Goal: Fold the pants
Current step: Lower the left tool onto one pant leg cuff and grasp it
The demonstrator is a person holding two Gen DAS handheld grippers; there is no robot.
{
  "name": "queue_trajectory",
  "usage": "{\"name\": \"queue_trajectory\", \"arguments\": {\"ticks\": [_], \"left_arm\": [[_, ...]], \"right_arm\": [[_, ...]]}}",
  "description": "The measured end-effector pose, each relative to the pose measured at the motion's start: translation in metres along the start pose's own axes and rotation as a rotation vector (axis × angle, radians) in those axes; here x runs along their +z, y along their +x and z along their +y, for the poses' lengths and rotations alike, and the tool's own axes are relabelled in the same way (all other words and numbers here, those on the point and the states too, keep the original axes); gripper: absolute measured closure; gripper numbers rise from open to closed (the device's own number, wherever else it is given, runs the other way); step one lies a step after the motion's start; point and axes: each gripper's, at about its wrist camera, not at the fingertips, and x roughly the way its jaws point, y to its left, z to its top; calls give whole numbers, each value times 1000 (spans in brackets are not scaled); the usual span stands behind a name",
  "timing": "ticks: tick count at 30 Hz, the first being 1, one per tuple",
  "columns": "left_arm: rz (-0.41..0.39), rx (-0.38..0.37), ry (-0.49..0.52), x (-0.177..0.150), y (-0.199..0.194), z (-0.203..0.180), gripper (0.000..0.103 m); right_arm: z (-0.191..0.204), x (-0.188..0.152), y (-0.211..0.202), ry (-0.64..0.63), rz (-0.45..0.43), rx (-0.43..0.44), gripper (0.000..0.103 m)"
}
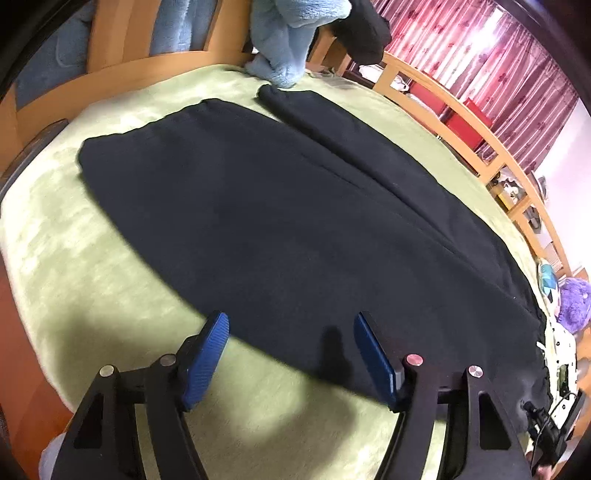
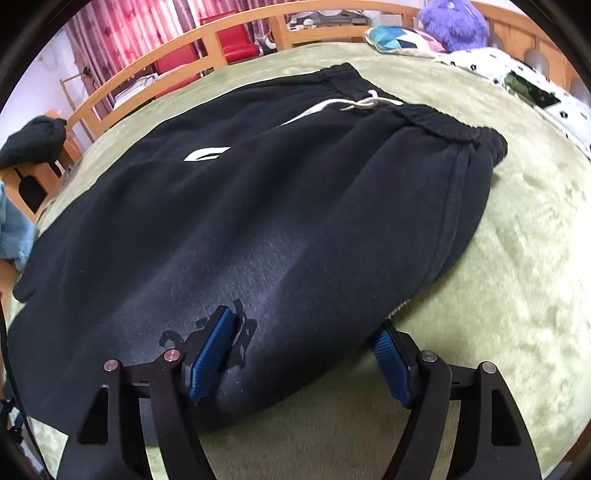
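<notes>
On bed (image 1: pixel 92 258), green cover: black pants (image 1: pixel 280 206) spread flat, waistband toward the pillow end. Left claw (image 1: pixel 291 354) wide over the pants' near edge; right claw (image 2: pixel 306 354) wide, straddling their near edge, gripping nothing.

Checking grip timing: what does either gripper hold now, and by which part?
Nothing: the left gripper and right gripper stand open over the pants' near edge.

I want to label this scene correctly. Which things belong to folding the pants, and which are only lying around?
For the job:
- black pants
- left claw, open
- right claw, open
- green blanket under them

Lying about:
- purple plush toy
- light blue fleece
- dark garment on the rail
</notes>
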Motion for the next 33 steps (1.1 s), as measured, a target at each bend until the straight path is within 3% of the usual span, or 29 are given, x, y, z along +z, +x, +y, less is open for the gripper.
{"name": "queue_trajectory", "arguments": {"ticks": [1, 4, 11, 13, 14, 16, 18, 23, 33], "left_arm": [[5, 23, -15, 0, 1, 5, 35], [3, -30, -87, 2, 3, 21, 35], [-13, -13, -141, 19, 20, 17, 35], [-28, -17, -149, 20, 21, 15, 37], [-32, -17, -149, 21, 20, 15, 53], [-24, -32, -151, 24, 19, 18, 80], [0, -84, -170, 29, 19, 25, 86], [-10, -170, -178, 37, 1, 30, 88], [-97, -233, -105, 69, -39, 9, 89]], "right_arm": [[0, 1, 1, -3, -5, 1, 29], [-2, 2, 3, -3, -10, 15, 29], [-1, 8, 8, 0, -31, -6, 27], [3, 10, 9, -4, -47, -23, 35], [2, 10, 8, -6, -58, -26, 49], [2, 12, 7, -8, -67, -6, 62], [-3, 13, 5, 6, -60, 20, 71], [-9, 17, -10, 39, -83, 66, 81], [-8, 37, -48, 21, -139, 129, 84]]}}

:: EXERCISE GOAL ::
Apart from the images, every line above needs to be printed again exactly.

:: YOUR SOLUTION ::
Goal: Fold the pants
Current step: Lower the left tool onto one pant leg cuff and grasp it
The demonstrator is a person holding two Gen DAS handheld grippers; there is no robot.
{
  "name": "queue_trajectory",
  "usage": "{\"name\": \"queue_trajectory\", \"arguments\": {\"ticks\": [_], \"left_arm\": [[_, ...]], \"right_arm\": [[_, ...]]}}",
  "description": "The measured end-effector pose, each relative to the pose measured at the motion's start: translation in metres along the start pose's own axes and rotation as a rotation vector (axis × angle, radians) in those axes; here x runs along their +z, y along their +x and z along their +y, for the poses' lengths and rotations alike, and the tool's own axes are relabelled in the same way (all other words and numbers here, those on the point and the states too, keep the original axes); gripper: absolute measured closure; gripper numbers rise from open to closed (the device's own number, wherever else it is given, runs the other way); step one lies a step after the motion's start; point and axes: each gripper's, at about its wrist camera, not at the fingertips, and x roughly the way its jaws point, y to its left, z to its top; calls give whole numbers, each value times 1000 (spans in brackets are not scaled); the usual span stands behind a name",
  "timing": "ticks: tick count at 30 Hz, the first being 1, one per tuple",
  "columns": "left_arm: rz (-0.41..0.39), rx (-0.38..0.37), ry (-0.49..0.52), x (-0.177..0.150), y (-0.199..0.194), z (-0.203..0.180), gripper (0.000..0.103 m); right_arm: z (-0.191..0.204), x (-0.188..0.152), y (-0.211..0.202), ry (-0.64..0.63), rz (-0.45..0.43), rx (-0.43..0.44), gripper (0.000..0.103 m)"
}
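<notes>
On bed (image 1: pixel 92 258), green cover: black pants (image 1: pixel 280 206) spread flat, waistband toward the pillow end. Left claw (image 1: pixel 291 354) wide over the pants' near edge; right claw (image 2: pixel 306 354) wide, straddling their near edge, gripping nothing.

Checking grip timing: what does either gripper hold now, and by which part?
Nothing: the left gripper and right gripper stand open over the pants' near edge.

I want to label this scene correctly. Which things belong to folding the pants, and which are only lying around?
For the job:
- black pants
- left claw, open
- right claw, open
- green blanket under them

Lying about:
- purple plush toy
- light blue fleece
- dark garment on the rail
</notes>
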Motion for the next 33 steps (1.1 s), as measured, a target at each bend until the straight path is within 3% of the usual span, or 29 are given, x, y, z along +z, +x, +y, less is open for the gripper.
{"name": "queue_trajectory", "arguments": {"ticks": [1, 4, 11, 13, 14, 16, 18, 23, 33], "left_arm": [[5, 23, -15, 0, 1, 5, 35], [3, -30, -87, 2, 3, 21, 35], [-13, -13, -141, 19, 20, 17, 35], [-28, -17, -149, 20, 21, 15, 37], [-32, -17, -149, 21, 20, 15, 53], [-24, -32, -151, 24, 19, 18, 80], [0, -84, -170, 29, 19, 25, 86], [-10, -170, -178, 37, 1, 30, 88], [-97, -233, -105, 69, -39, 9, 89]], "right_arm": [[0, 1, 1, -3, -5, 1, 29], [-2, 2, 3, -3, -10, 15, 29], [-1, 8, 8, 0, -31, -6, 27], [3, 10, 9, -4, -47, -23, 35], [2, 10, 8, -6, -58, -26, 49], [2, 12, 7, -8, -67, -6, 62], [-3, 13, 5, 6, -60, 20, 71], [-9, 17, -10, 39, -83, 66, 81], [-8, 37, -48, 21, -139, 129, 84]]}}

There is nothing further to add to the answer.